Records from a dataset
"""
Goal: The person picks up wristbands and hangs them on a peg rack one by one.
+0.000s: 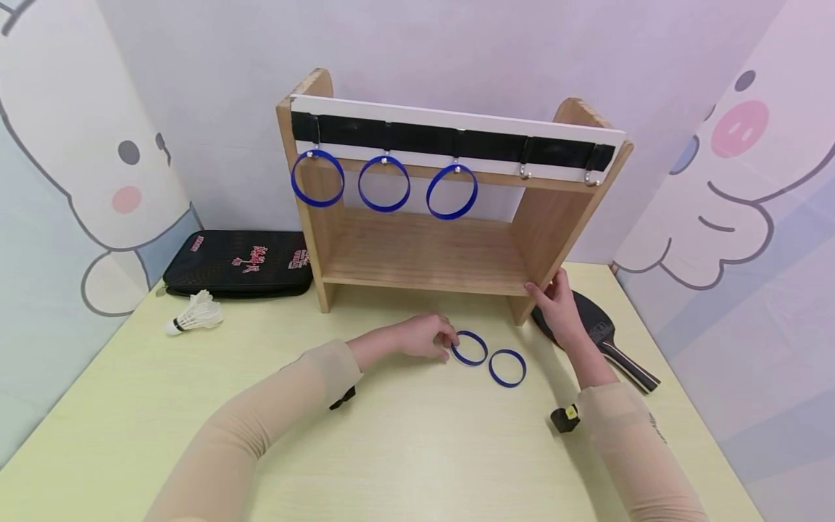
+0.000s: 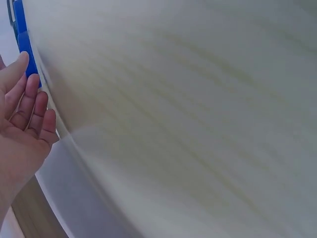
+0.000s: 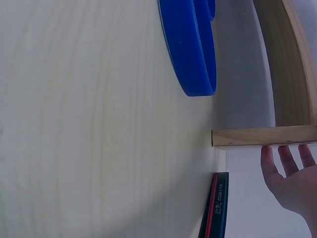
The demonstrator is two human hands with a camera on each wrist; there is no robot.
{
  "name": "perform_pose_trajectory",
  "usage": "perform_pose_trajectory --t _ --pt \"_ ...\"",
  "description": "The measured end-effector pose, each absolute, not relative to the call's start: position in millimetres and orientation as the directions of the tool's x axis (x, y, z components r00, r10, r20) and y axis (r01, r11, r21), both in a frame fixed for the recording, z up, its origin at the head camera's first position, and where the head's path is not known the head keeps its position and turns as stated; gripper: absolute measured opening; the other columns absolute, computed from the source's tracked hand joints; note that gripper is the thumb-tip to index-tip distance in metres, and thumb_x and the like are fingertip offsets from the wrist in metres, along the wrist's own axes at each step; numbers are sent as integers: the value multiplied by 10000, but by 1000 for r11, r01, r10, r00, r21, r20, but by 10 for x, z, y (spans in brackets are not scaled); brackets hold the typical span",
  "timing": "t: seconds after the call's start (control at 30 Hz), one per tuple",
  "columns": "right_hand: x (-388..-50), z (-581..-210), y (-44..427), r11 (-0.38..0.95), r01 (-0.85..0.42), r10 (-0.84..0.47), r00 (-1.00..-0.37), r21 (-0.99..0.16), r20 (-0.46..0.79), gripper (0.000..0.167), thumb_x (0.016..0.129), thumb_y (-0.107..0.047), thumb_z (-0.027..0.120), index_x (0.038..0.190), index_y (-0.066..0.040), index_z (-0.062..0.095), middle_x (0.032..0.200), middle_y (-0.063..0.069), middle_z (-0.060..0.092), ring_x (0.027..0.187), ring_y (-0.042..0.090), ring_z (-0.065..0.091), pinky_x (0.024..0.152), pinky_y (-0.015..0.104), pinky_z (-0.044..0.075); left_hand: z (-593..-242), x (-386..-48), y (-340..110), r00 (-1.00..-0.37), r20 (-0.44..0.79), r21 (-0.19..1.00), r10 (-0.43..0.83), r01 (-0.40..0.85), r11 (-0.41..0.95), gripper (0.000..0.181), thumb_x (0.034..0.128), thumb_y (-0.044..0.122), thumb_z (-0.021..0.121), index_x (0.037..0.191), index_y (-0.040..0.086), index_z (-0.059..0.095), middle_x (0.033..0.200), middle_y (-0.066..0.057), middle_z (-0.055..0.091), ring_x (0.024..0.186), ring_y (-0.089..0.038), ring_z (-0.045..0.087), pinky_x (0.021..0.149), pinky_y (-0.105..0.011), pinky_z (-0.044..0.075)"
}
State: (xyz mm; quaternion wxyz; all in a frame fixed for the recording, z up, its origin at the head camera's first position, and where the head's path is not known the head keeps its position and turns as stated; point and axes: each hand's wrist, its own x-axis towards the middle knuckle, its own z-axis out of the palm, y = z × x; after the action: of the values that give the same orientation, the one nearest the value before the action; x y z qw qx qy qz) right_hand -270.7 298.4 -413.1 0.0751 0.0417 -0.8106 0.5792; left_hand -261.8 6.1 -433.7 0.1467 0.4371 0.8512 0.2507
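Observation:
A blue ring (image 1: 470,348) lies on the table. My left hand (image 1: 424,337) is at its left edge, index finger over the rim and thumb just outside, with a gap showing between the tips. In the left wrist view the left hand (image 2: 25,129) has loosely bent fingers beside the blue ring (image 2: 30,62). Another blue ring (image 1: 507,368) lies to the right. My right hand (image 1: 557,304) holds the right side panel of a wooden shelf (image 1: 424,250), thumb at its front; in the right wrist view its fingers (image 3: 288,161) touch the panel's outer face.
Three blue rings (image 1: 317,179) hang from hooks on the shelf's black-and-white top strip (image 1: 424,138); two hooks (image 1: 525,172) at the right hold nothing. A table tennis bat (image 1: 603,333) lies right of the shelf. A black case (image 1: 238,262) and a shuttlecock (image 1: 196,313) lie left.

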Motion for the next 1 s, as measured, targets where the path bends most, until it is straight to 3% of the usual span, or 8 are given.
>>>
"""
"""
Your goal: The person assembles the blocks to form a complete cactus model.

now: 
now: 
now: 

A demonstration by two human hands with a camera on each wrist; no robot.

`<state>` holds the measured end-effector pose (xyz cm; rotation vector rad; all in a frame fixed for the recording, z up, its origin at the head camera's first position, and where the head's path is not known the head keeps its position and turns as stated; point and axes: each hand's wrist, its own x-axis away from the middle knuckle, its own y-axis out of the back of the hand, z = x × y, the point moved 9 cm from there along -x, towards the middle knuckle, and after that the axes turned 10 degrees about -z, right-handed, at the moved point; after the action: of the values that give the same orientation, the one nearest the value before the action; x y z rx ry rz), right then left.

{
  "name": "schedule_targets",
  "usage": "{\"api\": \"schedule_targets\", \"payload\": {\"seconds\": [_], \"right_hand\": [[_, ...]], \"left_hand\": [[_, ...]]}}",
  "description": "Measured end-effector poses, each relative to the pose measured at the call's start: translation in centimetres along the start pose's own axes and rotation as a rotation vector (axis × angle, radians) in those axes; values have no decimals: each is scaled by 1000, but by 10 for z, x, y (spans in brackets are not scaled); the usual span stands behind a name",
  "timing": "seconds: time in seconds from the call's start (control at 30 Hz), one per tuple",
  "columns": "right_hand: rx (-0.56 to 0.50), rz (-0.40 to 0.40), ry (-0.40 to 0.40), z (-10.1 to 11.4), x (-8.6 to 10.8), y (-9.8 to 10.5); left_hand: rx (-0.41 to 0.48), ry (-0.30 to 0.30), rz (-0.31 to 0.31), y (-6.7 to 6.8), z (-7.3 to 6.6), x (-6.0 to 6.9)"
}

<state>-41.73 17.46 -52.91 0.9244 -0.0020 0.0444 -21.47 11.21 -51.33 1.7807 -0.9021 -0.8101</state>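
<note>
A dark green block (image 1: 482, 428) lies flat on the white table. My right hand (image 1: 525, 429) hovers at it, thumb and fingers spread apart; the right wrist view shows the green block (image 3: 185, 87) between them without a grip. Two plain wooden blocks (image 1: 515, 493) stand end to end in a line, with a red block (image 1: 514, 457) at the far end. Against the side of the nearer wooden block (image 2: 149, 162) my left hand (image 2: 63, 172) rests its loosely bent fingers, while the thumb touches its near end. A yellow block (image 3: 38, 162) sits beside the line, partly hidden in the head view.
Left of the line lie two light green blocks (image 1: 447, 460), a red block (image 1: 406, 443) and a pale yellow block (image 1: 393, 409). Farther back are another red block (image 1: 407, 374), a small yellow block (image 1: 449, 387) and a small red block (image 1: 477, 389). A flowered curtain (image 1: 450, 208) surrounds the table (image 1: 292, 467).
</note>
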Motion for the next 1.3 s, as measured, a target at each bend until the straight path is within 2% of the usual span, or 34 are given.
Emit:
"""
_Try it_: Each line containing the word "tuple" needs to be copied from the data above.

_Response box_:
  "timing": "t: seconds after the call's start (control at 30 Hz), one per tuple",
  "timing": "seconds: time in seconds from the call's start (control at 30 Hz), one per tuple",

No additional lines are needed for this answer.